Cuando era niño, veía a mi padre y a sus hermanos sembrar trigo y cebada en el campo, y yo imitándoles en una acequia al lado de la casa sembraba semillas, que llevaba en la mano; las iba poniendo bien en línea y separadas para que quedase un buen trozo sembrado.

No entendía cómo se les vaciaban tan rápido los macutos para esparcir que llevaban los que sembraban, si yo con un puñado había sembrado un cuadrado de un paso de lado.

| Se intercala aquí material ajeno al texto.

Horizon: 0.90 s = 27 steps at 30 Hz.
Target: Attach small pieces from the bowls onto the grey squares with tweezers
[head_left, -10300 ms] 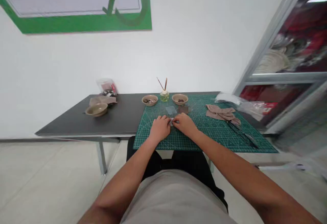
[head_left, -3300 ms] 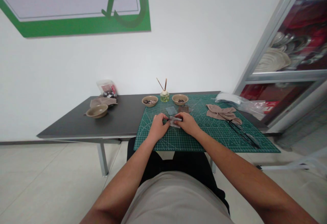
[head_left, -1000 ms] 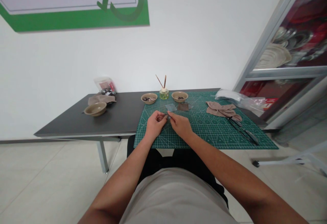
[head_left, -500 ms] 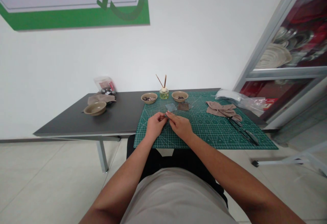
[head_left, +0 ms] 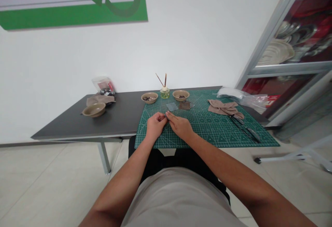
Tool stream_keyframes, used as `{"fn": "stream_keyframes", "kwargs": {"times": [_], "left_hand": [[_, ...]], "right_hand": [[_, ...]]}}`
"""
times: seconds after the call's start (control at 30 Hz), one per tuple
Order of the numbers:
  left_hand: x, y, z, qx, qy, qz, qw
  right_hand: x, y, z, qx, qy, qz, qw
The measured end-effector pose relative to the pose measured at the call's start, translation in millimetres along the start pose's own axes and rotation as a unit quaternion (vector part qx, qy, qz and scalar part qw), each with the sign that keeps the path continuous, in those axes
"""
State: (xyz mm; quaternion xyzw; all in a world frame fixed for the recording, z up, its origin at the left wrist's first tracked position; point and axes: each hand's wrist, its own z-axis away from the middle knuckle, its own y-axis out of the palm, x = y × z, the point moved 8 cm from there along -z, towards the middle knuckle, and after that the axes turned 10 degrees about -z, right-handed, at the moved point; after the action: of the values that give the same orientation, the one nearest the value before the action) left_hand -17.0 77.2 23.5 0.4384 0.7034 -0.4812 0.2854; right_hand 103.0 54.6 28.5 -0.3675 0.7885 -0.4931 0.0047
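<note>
My left hand (head_left: 155, 124) and my right hand (head_left: 180, 126) meet fingertip to fingertip over the green cutting mat (head_left: 215, 133). Both are closed in a pinch. Whatever sits between the fingers is too small and too covered to name. Just beyond them lie a light blue-grey square (head_left: 172, 106) and a brown square (head_left: 184, 105), flat on the mat. Behind these stand two tan bowls, the left bowl (head_left: 149, 102) and the right bowl (head_left: 181, 99), each with small dark and pale pieces inside.
A glass diffuser bottle (head_left: 165, 93) with sticks stands between the bowls. To the right are a brown cloth (head_left: 223, 108), a pair of glasses (head_left: 245, 129) and a clear plastic bag (head_left: 249, 99). Another bowl (head_left: 94, 111) and a clear container (head_left: 103, 86) sit at left.
The whole view has shifted a little as the camera moved. My hands stay pinched together in nearly the same spot over the mat, with only slight finger movement.
</note>
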Motion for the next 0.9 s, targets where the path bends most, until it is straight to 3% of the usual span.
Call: {"fn": "stream_keyframes", "kwargs": {"times": [0.3, 0.5, 0.6, 0.73, 0.9], "left_hand": [[7.0, 4.8, -1.4, 0.003, -0.023, 0.105, 0.994], [14.0, -15.3, -3.8, -0.116, -0.023, 0.130, 0.984], [19.3, -19.1, -5.5, -0.138, -0.033, 0.162, 0.977], [21.6, -27.1, -5.3, -0.177, -0.023, 0.162, 0.970], [25.7, -32.9, -3.9, -0.210, -0.026, 0.165, 0.963]], "right_hand": [[-2.4, -1.4, 1.8, -0.012, 0.015, -0.037, 0.999], [-14.8, -13.4, -9.8, -0.030, 0.093, -0.043, 0.994], [-13.2, -15.1, -31.9, 0.000, 0.079, 0.025, 0.997], [-2.6, 3.3, -67.9, 0.044, 0.015, 0.079, 0.996], [1.8, 47.4, -89.5, 0.130, 0.022, 0.102, 0.986]]}}
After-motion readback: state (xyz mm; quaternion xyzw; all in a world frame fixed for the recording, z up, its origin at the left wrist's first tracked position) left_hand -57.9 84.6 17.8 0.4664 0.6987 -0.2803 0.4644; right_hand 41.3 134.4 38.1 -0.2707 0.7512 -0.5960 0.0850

Volvimos en verano, y mi terreno sólo tenía una o dos espigas, mientras que lo que habían sembrado mi padre y sus hermanos tenía tantas que no podía poner el pie sin pisar alguna espiga. Cuando se recogió todo el grano, vi que de todos los sacos que se tiraron en el campo, se cosechó muchísimo más.

El día que se sembró toda la familia estaba reunida, las madres hacían comida y al finalizar todos estábamos contentos y alegres. Pero más contentos se pusieron cuando se recogía el grano en los sacos para guardarlos o venderlos.

Por eso entiendo lo que Pablo quiere enseñar en este pasaje, y siempre he procurado el dar con alegría sabiendo que Dios no es deudor de nadie y recordando la promesa de Lucas 6:38:

"Dad, y se os dará; medida buena, apretada, remecida y rebosando darán en vuestro regazo; porque con la misma medida con que medís, os volverán a medir".

Según damos Dios nos provee, quizá no con cosas materiales, pero sí con lo que necesitamos en cada momento de nuestras vidas, y el compromiso de este servicio glorifica a Dios y es obediencia al evangelio de Cristo y también abunda en muchas acciones de gracias a Dios. Como dice en 2ª de Corintios 9:10-13:

"Y el que da semilla al que siembra, y pan al que come, proveerá y multiplicará vuestra sementera, y aumentará los frutos de vuestra justicia, para que estéis enriquecidos en todo para toda liberalidad, la cual produce por medio de nosotros acción de gracias a Dios.
Porque la ministración de este servicio no solamente suple lo que a los santos falta, sino que también abunda en muchas acciones de gracias a Dios; pues por la experiencia de esta ministración (por la experiencia de dar) glorifican a Dios por la obediencia que profesáis al evangelio de Cristo".

Yo he tenido que dar gracias a Dios por todas las cosas que me ha dado, y por la oportunidad de poder dar para su obra y para el ministerio en su iglesia. Porque lo que aquí tengo aquí se queda, pero la herencia que Dios me da es eterna.